The problem with Morrison’s glowing explanation of the wonders of a corporate tax cut, is that his story is simply lying by omission, again6. In most countries company profits are taxed twice: companies pay tax on their profits; then individual shareholders pay tax on the dividends, with the latter tax rate often being at a discount rate, rather than at their full personal income tax rate. However, in Australia, the company pays tax on its profits, but shareholders get what are called franking credits for whatever tax the company has paid, and these credits reduce their personal income tax7. As a consequence, for Australian shareholders, the corporate tax rate doesn’t matter much, as they effectively pay tax on corporate profits at their personal income tax rate. The result is that, although the headline corporate tax rate may be higher than some other countries, in practice the comparable tax rate is lower for local investors. This means, as many of the international studies have shown, that the impact of cutting corporate tax rates will be limited. Indeed, local shareholders, will receive next to no benefit from such a cut in the rate. However, foreign investors do not get franking credits, so effectively pay tax twice; first at the company tax rate, then at their income tax rate. Therefore, a cut to the company tax rate will benefit foreign investors the most7.

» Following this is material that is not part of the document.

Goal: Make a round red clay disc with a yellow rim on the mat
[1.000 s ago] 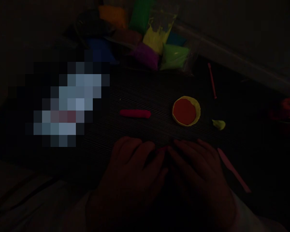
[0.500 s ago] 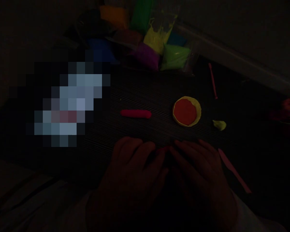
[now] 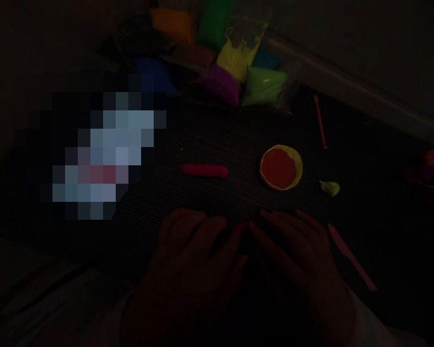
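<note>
Very dim light, dark fine-lined tabletop [image 3: 217, 130], murky plain surface [image 3: 361, 58] beyond its edge

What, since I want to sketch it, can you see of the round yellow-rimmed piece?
The round piece has an uneven, pale yellow wall around a flat, red disc. More wall shows on the right. Both look like soft modelling clay. It sits on the dark, ridged tabletop, beyond the right hand, between the pink-red roll and the yellowish lump. Neither hand touches it. Its depth is unclear in this dim light.
</note>
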Demonstrator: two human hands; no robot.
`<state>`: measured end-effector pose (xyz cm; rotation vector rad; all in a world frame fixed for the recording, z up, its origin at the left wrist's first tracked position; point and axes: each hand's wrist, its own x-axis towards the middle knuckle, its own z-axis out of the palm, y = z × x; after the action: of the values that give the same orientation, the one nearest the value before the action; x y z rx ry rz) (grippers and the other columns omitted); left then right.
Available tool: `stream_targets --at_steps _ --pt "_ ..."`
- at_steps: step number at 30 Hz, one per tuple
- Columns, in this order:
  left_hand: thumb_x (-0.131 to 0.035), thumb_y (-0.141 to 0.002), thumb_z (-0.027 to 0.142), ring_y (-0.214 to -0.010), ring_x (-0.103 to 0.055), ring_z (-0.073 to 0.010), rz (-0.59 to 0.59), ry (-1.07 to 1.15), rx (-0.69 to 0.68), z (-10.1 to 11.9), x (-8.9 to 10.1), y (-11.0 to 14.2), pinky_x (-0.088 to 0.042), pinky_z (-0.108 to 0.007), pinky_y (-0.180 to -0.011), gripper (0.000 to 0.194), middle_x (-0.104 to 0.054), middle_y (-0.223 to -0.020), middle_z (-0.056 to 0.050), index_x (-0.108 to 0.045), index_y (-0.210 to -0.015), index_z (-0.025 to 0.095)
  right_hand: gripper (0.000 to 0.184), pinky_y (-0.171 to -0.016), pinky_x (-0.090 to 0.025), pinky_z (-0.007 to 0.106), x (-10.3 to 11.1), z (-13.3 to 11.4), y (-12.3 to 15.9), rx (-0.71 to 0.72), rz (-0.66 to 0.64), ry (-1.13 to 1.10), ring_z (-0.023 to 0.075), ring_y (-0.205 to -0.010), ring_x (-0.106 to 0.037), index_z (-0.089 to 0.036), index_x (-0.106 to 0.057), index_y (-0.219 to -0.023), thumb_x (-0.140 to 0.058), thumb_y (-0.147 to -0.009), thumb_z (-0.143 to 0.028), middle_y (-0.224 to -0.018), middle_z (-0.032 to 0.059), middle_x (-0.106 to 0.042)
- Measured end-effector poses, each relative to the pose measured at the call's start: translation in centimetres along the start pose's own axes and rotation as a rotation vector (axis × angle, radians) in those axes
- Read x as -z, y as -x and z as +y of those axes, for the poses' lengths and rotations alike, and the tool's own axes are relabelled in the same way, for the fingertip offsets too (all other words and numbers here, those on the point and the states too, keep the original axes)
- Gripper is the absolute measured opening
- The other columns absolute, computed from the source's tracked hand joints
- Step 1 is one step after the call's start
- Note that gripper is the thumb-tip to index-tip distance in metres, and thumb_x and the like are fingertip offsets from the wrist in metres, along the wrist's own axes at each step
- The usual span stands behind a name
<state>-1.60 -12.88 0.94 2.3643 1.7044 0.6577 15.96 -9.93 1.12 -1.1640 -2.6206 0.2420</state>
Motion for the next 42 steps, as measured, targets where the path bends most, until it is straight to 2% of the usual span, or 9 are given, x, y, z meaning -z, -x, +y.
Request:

Treasury modelling for the 2016-2017 Budget of a corporate tax cut from 30% to 25% indicates that this tax cut will increase Gross Domestic Product (GDP) by 1.2% over the subsequent decade. However, using GDP, the sum of all economic activity, does not necessarily indicate the benefit to Australians given that a disproportionate amount of the benefits will flow to foreign investors. In fact, a better measure is Gross National Income (GNI), and that same treasury modelling indicates that the GNI will increase only 0.8% over a decade. Even this may be misleading because, if company taxes are lower, some other taxes will have to increase. Modelling by the Grattan Institute, taking this into account, indicates that the real increase in GNI will increase only 0.6% at the most.

Morrison also waxes lyrical about how these tax cuts will flow down to the workers, but this has been shown not to be the case in the US with the tax cuts recently passed by US congress. Numerous large companies have decided to pay out one-off bonuses, not the permanent pay rises that Republicans suggested would occur. Indeed, most of the benefits of the tax cuts will accrue to shareholders, with only very few companies giving wage increases. Bank of America’s bonus handout will cost it about $US145 million, only about 4% of the $US3.5 billion it will receive from the tax cut. Similarly, Wells Fargo’s commitment to raise its minimum wage to $US15 per hour will only comprise 5% of the additional profits obtained by the tax cut8. Indeed, it is expected that only a maximum of 13% of the business tax cuts will go to wage-earners9.

Given that 732 large companies pay no tax in Australia now, and these companies’ collective income was more than $500 billion10. Morrison is yet to explain how decreasing the tax rate on a company which currently pays no tax will provide some incentive to employ more wage-earners, or increase their current employees’ wages. Perhaps Morrison plans to go to negative tax rates, which is what the undocumented $30 million in taxpayer donation to Foxtel looked like. The only reasonable explanation for this proposed corporate tax cut is that it is being used to provide incentive for corporate media News Corp, Fairfax, etc., to look upon the government favourably, or to lock in an increase in donations to the Liberal Party. Whichever it is, it is all about the Liberal Party retaining power, and will have little or no benefit to the average Australian. Indeed, based on their current performance, it is entirely likely that Australia will continue its decline, in almost every measure, among the nations of the world, and will likely become the poor white trash of Asia, as Lee Kuan Yew so stingingly put it12.